Personally, I practice acupuncture in California and all practitioners here must pass the state boards from the California Acupuncture Board. Upon passing, the practitioner is given the title Licensed Acupuncturist, abbreviated L.Ac. We use this title after our name, as in John Smith, L.Ac. In order to take the exam, the practitioner must graduate from an accredited acupuncture school. Currently this is a master's program (the longest masters program in the nation), but many schools are turning towards doctoral programs. The master's degree may differ by title from school to school. Degrees may be master of science in acupuncture, master of science in traditional Oriental medicine, master of science in Chinese medicine, and others. While the title of the master is not important, it is important that the practitioner be licensed in the state. So, make sure to look for the L.Ac title when doing your search.

As I mentioned, many schools are turning to the doctoral program.
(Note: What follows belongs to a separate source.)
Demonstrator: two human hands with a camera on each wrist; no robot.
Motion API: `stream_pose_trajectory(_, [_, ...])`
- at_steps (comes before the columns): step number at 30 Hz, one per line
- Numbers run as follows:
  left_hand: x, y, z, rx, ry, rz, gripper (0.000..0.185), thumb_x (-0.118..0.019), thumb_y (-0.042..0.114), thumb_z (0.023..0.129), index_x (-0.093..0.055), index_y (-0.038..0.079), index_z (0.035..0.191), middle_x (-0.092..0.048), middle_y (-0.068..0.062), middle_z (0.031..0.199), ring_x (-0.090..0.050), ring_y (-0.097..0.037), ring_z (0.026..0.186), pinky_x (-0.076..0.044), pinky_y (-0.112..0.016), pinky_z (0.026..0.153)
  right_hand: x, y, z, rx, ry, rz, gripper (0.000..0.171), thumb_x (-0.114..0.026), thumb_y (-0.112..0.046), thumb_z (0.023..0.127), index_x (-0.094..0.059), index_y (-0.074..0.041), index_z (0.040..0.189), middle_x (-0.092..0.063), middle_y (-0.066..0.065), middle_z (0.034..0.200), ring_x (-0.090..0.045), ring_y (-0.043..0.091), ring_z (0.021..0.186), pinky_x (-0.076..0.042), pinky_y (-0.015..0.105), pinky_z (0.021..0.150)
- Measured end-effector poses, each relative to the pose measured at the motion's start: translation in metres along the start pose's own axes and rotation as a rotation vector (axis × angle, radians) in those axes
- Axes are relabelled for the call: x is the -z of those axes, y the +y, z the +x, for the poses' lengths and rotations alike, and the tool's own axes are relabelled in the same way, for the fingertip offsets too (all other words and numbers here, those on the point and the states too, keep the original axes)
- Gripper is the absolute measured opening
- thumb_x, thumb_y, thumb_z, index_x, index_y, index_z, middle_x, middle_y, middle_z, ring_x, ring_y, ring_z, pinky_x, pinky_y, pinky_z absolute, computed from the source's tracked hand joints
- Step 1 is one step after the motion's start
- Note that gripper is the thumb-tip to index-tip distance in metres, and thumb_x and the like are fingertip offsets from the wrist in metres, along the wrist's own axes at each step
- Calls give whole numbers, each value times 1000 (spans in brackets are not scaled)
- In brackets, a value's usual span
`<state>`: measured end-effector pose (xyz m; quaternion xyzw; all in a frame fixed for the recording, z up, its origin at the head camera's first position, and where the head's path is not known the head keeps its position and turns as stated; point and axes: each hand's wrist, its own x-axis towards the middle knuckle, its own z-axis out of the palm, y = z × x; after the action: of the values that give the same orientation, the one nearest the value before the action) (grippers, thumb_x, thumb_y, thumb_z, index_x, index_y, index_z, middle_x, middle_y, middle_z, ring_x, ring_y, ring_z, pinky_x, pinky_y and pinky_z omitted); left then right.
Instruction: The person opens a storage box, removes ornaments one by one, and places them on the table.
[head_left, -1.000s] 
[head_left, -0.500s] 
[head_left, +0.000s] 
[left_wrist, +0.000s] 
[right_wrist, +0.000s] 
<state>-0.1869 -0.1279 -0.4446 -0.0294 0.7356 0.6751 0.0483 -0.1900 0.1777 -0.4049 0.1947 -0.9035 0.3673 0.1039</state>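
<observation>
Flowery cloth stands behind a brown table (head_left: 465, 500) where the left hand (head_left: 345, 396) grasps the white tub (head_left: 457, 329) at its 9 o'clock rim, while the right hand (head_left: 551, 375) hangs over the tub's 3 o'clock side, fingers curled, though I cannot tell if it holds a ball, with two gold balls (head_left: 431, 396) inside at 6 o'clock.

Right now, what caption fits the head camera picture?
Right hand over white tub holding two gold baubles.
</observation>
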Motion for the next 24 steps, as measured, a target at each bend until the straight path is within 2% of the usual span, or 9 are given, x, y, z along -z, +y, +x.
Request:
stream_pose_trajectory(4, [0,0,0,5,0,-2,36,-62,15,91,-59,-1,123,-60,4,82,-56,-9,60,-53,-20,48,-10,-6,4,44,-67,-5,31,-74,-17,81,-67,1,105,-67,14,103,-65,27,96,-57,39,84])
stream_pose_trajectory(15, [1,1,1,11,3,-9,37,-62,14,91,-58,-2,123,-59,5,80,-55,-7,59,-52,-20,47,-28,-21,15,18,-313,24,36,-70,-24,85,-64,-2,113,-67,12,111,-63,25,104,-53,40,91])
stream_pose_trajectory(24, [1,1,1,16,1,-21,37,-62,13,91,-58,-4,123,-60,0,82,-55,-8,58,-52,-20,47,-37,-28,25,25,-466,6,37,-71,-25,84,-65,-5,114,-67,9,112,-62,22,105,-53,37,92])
Since this will soon be the only option, like chiropractors and pharmacists, schools are offering additional doctoral programs for practitioners that have already been practicing with their master degree. Once again, these titles differ from school to school. Options are Doctor of Acupuncture and Chinese Medicine (DACM), Doctor of Acupuncture and Oriental Medicine (DAOM), Doctor of Oriental Medicine (DOM) or Doctor of Acupuncture (DAc).

I do want to mention, that some schools, in the 1980's, were known to hand out a degree giving the title Doctor of Acupuncture and Oriental Medicine (DAOM) to graduates with only approximately 1200 hours of education and no undergraduate degree. As time passed, the amount of schooling was increased and undergraduate prerequisites were required. Knowing this, do not be afraid to ask the practitioner how many hours of training they had in school.

The education received by acupuncturists is very complete and offers much more than just Chinese medicine. Today's graduations are getting an actual master of science degree. Each student takes a full year of anatomy classes. Students also take classes in physiology, chemistry, physics, biology, 2 pathology classes, 2 clinical differentiation and diagnosis classes. During schooling, students are taking classes every semester in Chinese medicine theory, single herb training, herbal formulas, acupuncture points and acupuncture technique. Students also spend time in clinic every semester working with patients. The first few semester overlaps observing, the next few in assisting and finally the student works as an intern. All of these are done under the direct oversight of a licensed acupuncturist.

Hopefully, this will help you a little bit in establishing a practitioners credentials and finding a practitioner right for you.